Perhaps an GTX 285 or 2*GTX 260 user can get closer to ATI 4850 (High Benchmark 17 sec) or ATI 4870 (15 sec) ?

GTX 260 in High around 29 sec (my 8800GTX=59 sec, 9600GT=80 sec) is fastest GTX gpu until now, but far away from the units speed of the 48xx.

Also shader unit MHZ may give little speed boost some GTX 260 showed 1348 MHz, some 1408 Mhz in the benchmark mode result window!

 

Thanks for the multi GPU card 9800X2 test !

Can you perhaps use newer slg 1.5.4 (in High Benchmark Mode) - gives 2 times more sec needed (High Mode does excat double work, reason was less % overhead for OpenCL in the time which is always about 0,5-1,0 sec CPU dependent for compiling OpenCL on the fly.)

http://www.macupdate.com/info.php/id/33632/smallluxgpu

 

Would be also interesting if you perform an GPU only task with sponza scene , which is new and does huge load to gpu.

I get avg. 16 kSamples/Sec GPU only, 3 threads sponza with my 8800GTX. Your two gpus, shown in help screen, should perform at least 29 kSamples/Sec.

Let sponza scene run a while - at least until samples goes from 0 to 16 or 32 to get stable avg. result.

 

EDIT: I got Results from iMac 27" ATI 4850M : 21 sec in High Benchmark mode. Slower than 4870 (15 sec) but even faster than GTX 260.

Shaderspeed (lots of units) of ATI 48xx cant get cracked by older Geforces.

But Fermi will do - i am sure.

 

For sure, in overall gaming speed isnt so much different as in OpenCL speed !

ATI 4870 is not 4 times faster than 8800GTX running an game!

sponzagpu.jpg

"Thanks for the multi GPU card 9800X2 test !

Can you perhaps use newer slg 1.5.4 (in High Benchmark Mode) - gives 2 times more sec needed (High Mode does excat double work, reason was less % overhead for OpenCL in the time which is always about 0,5-1,0 sec CPU dependent for compiling OpenCL on the fly.)

 

Would be also interesting if you perform an GPU only task with sponza scene , which is new and does huge load to gpu.

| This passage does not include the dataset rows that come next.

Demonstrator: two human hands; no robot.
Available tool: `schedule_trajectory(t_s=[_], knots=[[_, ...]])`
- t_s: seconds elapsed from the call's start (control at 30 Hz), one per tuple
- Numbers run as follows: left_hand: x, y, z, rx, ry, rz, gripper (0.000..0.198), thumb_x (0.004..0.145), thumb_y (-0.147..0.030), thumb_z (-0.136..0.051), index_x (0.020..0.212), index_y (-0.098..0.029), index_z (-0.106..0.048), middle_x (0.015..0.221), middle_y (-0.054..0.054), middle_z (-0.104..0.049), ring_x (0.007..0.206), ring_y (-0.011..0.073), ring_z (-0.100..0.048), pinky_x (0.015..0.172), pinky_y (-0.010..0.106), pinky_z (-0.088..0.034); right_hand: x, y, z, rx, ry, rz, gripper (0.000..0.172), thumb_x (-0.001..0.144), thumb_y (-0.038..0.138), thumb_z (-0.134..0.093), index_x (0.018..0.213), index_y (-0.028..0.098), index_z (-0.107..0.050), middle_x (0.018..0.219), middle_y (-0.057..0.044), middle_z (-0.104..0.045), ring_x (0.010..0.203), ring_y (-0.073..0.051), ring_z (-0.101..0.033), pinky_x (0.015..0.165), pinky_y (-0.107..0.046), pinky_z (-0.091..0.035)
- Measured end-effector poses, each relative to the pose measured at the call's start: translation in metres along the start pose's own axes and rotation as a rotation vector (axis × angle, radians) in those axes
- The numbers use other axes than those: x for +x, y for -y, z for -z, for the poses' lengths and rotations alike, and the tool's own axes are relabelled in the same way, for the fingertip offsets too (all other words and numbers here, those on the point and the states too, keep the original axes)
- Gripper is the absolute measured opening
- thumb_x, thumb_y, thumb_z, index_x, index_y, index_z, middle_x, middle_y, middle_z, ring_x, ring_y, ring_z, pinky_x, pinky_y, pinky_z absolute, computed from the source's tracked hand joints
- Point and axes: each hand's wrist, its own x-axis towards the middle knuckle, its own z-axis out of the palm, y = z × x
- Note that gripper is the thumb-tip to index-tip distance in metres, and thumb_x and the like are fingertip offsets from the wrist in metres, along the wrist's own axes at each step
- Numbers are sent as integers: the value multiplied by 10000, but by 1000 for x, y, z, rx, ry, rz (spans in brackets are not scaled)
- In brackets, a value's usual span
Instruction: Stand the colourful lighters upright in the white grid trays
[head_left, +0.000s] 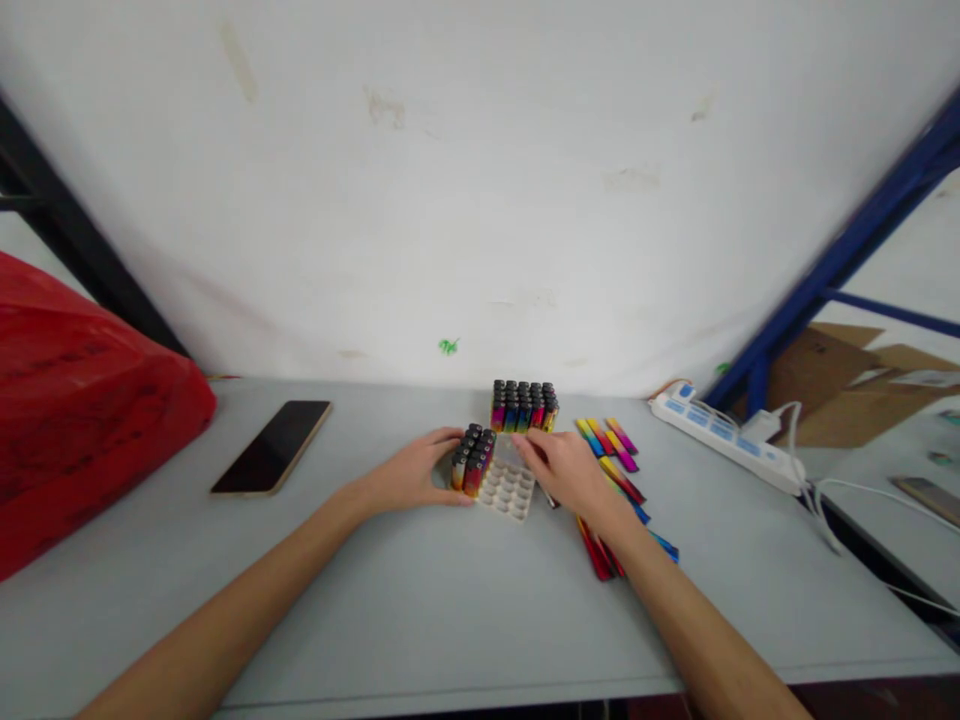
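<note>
A white tray (507, 490) with rows of round pockets lies flat on the table. Black-topped, colourful lighters (472, 460) stand upright in its left part; the right-hand pockets are bare. My left hand (420, 470) curls round that left end, thumb in front and fingers behind, steadying tray and lighters. Over the tray's right side is my right hand (566, 470), thumb and fingers pinched together near the back pockets. What the pinch holds is too small to make out. A dark-tipped end of something shows below the right palm.
Behind the tray stands a block of upright lighters (525, 406). Loose colourful lighters (609, 440) lie to the right, some partly behind my forearm. A phone (274, 448) and red bag (90, 400) are left; a white power strip (724, 440) with cables is right.
</note>
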Motion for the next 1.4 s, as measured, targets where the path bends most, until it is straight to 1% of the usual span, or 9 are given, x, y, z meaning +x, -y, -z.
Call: schedule_trajectory(t_s=[0.1, 0.23, 0.43, 0.8, 1.0, 1.1, 1.2, 1.3, 1.4], knots=[[0, 1, 0, 32, 14, 10, 861, 695, -624, -806, 1397, -202, -543, 1467, 119, -523, 1345, 333, -500, 1187, 435, -365, 2, -21, 7, -83, 13, -101, 380, 1041, 435, -398, 907, 202, -668, 751, -59, -721, 700, -202, -651, 655, -292, -345], [0, 1, 1, 45, 25, 10, 837, 696, -639, -796, 1378, -214, -562, 1457, 124, -530, 1349, 342, -499, 1179, 447, -374, 0, -36, 12, -32, 109, -98, 317, 974, 487, -535, 1019, 214, -688, 861, -53, -752, 804, -215, -675, 707, -288, -398], [1, -1, 2, 8, 26, 26, 827, 690, -592, -822, 1365, -174, -588, 1453, 144, -538, 1351, 350, -495, 1182, 445, -367, -3, -33, 5, 41, 221, -69, 326, 907, 426, -661, 1148, 205, -660, 906, -54, -754, 873, -217, -689, 759, -287, -437], [2, 7, 11, -56, 50, 34, 791, 618, -556, -881, 1290, -201, -659, 1452, 124, -562, 1337, 353, -518, 1164, 464, -375, -7, -25, 5, 45, 284, -44, 378, 924, 342, -609, 1264, 180, -635, 921, -74, -751, 898, -230, -681, 772, -298, -451], [1, 5, 13, -71, 70, 75, 905, 619, -544, -881, 1394, -203, -561, 1447, 121, -574, 1309, 342, -555, 1148, 456, -402, -6, -24, -1, 54, 224, 25, 337, 930, 246, -558, 1241, 157, -653, 1097, -140, -713, 1014, -248, -659, 896, -330, -448], [0, 5, 12, -9, 44, 49, 860, 617, -564, -874, 1341, -186, -606, 1455, 127, -562, 1321, 361, -536, 1162, 459, -387, -2, -26, 2, 195, 82, 6, 253, 949, 245, -540, 1150, 161, -669, 1055, -117, -718, 968, -226, -656, 894, -335, -457], [-1, 5, 11, 11, 41, 49, 848, 628, -566, -864, 1334, -168, -612, 1467, 130, -547, 1323, 369, -530, 1166, 454, -391, 2, -29, 5, 510, -38, -108, 203, 915, 382, -623, 995, 196, -633, 885, -45, -714, 714, -174, -644, 712, -306, -489], [-2, 4, 11, 9, 40, 55, 860, 633, -557, -863, 1351, -165, -597, 1471, 133, -541, 1333, 369, -522, 1169, 453, -390, 6, -27, 3, 982, -88, -238, 344, 817, 500, -723, 842, 227, -515, 739, 10, -677, 606, -151, -629, 584, -271, -481], [-1, 2, 11, 8, 40, 41, 852, 630, -546, -866, 1351, -183, -593, 1473, 122, -542, 1342, 366, -513, 1169, 449, -385, 8, -19, -1, 1299, -140, -337, 430, 730, 487, -813, 796, 229, -475, 674, 20, -677, 628, -155, -666, 611, -266, -513]])
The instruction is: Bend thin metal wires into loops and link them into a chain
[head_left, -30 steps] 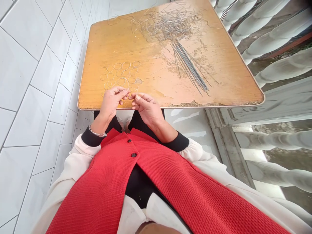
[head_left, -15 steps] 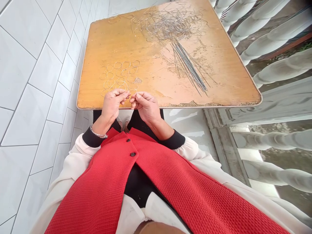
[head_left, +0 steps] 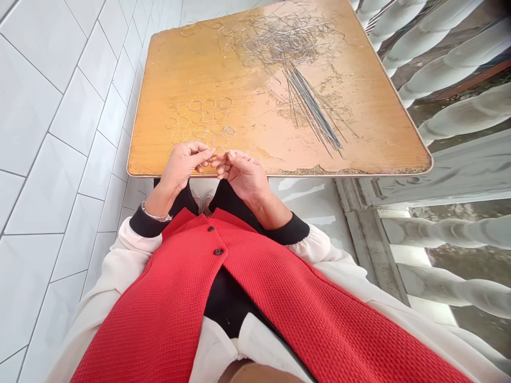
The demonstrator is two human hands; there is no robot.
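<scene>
My left hand (head_left: 186, 162) is closed in a pinch above the table's near edge, thumb against forefinger at a thin wire (head_left: 219, 150). Facing it, my right hand (head_left: 245, 173) pinches the other side of this wire, its remaining fingers curled. The wire is so fine that its full shape between my fingertips is hard to make out. Just beyond my hands, several thin wire rings (head_left: 195, 117) lie in loose rows. A small patch of tiny bits (head_left: 228, 130) sits at the right of the rings.
A worn wooden table (head_left: 159, 69) carries a bundle of straight wires (head_left: 311, 106) and a tangled heap of wire (head_left: 287, 40) farther back. White tiles (head_left: 35, 90) flank the left side; a white balustrade (head_left: 447, 117) runs along the right.
My right hand has shifted slightly right and its thumb tip has moved a little away from my left hand. The left hand keeps its pinch. The view has tilted slightly.
</scene>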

I get avg. 16 kSamples/Sec GPU only, 3 threads sponza with my 8800GTX. Your two gpus, shown in help screen, should perform at least 29 kSamples/Sec.

Let sponza scene run a while - at least until samples goes from 0 to 16 or 32 to get stable avg. result."

 

 

 

Newer slg in High Benchmark Mode = 36.7 secs.

 

Ultrahighend Benchmark Mode = 53.7 secs.

 

Sponza scene with 48 samples, 3 threads, GPU only = 35k samples/sec.

 

(Using version 1.5.5)

Cheers.

 

Benched GTX 260 on its own before I eventually work out how to stick the second one in.

 

Midrange GPU - 16 seconds

High End GPU - 25 seconds

UltraHybrid Sponza - 22 seconds

Thanks !

Could you also compare High Hybrid vs High CPU only and Ultra Hybrid vs Ultra CPU only(both in the middle section of the screen, not the CPU only on the right - newest V 1.5.7 needed) ?

 

http://www.macupdate.com/info.php/id/33632/smallluxgpu

 

high hybrid vs high cpu only on my 8800GTX = 16 sec vs 31 sec - GPU boosts good = 100% time saving (faster cpu, same gpu = less time saving %)

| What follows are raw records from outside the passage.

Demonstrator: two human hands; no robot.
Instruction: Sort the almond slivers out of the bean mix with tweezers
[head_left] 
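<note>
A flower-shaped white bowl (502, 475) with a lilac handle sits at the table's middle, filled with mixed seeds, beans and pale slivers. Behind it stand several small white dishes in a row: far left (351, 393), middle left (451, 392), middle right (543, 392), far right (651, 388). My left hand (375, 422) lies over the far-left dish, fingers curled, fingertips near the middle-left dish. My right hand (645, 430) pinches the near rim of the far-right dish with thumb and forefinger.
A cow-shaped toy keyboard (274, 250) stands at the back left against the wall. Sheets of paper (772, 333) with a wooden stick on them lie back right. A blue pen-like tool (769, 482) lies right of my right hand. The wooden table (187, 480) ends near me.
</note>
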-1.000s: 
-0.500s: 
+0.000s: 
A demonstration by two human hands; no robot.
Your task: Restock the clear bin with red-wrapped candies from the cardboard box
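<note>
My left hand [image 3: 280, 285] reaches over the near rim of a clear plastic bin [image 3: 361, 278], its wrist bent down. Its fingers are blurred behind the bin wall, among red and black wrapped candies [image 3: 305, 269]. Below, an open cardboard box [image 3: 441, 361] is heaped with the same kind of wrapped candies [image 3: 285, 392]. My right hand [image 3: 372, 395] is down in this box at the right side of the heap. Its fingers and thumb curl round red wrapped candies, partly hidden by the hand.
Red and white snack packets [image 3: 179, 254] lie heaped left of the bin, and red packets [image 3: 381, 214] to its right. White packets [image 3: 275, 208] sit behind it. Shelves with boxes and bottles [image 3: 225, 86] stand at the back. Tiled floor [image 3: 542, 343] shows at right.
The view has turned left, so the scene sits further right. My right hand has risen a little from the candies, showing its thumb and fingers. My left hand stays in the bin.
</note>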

ultra hybrid vs ultra cpu only = much less GPU boost ("only" 20% time saving),

because C2D CPUs are overloaded/ near full load already with the cpu tasks and cant feed the GPU fast enough with data.

So CPUs with equal/more than 4 cpu cores (real not virt) will get higher boost % also in ultra hybrid. But also will not get same big boost as with high hybrid.

  • 2 weeks later...

Ultra High GPU only was an Bug.

Now 1.6.0 available !

I added OpenCL Pixel Filter benches and cleanded up the gui.

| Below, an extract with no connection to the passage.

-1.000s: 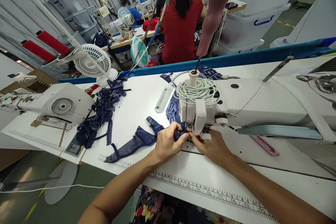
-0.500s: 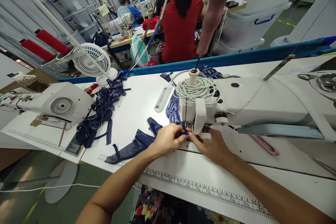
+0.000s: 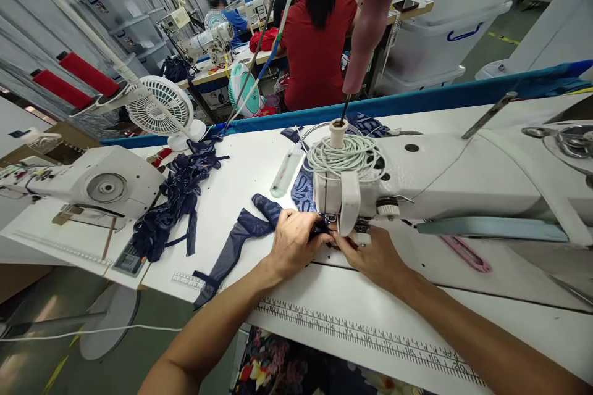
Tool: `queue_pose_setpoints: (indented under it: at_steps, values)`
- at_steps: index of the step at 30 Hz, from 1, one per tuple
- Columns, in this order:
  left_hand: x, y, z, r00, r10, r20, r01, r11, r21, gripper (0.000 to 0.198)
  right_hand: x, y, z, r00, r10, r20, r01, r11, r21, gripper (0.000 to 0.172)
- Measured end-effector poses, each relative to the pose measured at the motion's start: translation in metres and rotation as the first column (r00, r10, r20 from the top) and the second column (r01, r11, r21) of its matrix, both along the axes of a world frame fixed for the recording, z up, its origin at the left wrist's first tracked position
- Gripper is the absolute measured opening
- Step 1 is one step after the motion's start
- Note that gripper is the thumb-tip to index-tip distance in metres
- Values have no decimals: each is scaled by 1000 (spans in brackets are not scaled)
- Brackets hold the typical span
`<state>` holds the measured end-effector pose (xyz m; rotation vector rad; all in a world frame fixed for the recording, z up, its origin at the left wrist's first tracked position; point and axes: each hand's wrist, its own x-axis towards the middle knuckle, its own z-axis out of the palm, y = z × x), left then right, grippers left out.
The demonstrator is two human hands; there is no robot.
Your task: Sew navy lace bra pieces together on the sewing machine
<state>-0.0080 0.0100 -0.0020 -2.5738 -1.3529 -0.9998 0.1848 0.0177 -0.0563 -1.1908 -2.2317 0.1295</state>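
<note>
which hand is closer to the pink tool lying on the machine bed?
Right. The right hand is left of the pink tool, not touching it; the left hand is farther left still, gripping navy fabric.

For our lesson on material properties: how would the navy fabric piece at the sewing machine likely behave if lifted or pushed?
Probably floppy: the navy fabric piece lies in soft folds and its strap end hangs at the table edge. Likely very light, since the left hand bunches it with fingertips. Pushed, it would probably wrinkle rather than slide whole.
</note>
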Motion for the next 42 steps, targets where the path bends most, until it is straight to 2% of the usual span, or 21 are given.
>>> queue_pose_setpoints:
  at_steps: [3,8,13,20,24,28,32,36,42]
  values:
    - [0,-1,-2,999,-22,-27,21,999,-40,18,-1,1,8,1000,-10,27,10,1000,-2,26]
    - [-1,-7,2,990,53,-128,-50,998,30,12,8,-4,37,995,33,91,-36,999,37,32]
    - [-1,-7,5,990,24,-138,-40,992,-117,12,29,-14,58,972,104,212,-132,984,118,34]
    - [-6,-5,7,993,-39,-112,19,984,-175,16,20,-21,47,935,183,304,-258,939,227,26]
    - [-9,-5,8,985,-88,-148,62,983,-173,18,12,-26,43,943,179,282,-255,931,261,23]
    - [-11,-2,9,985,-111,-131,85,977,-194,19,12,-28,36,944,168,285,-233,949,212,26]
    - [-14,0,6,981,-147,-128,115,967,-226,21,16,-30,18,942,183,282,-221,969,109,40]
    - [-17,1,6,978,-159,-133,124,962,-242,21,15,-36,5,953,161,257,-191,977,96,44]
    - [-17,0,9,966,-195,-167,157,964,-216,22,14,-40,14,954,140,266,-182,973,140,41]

Now all gpu only benches ware beside cpu only and hybrid and use same settings. Before the gpu only benches

had own settings compared to hybrid + cpu only.

Now its more clear and should be bugfree.

Ready to collect references again (will hold next versions).

 

Att pixelfilter Mega Samples/Sec of 8800GTX and Ultra GPU only (4870 will perform much faster, but not anymore 1,6 sec :rolleyes: )

pixelfilt.jpg

Bildschirmfoto_2010_05_07_um_11.48.01.jpg

8800GTX is much faster than 8800GT. In 8800GT vs 9800X2 the X2 would be looking better :)

9800x2 cant get near 2* 8800GTX.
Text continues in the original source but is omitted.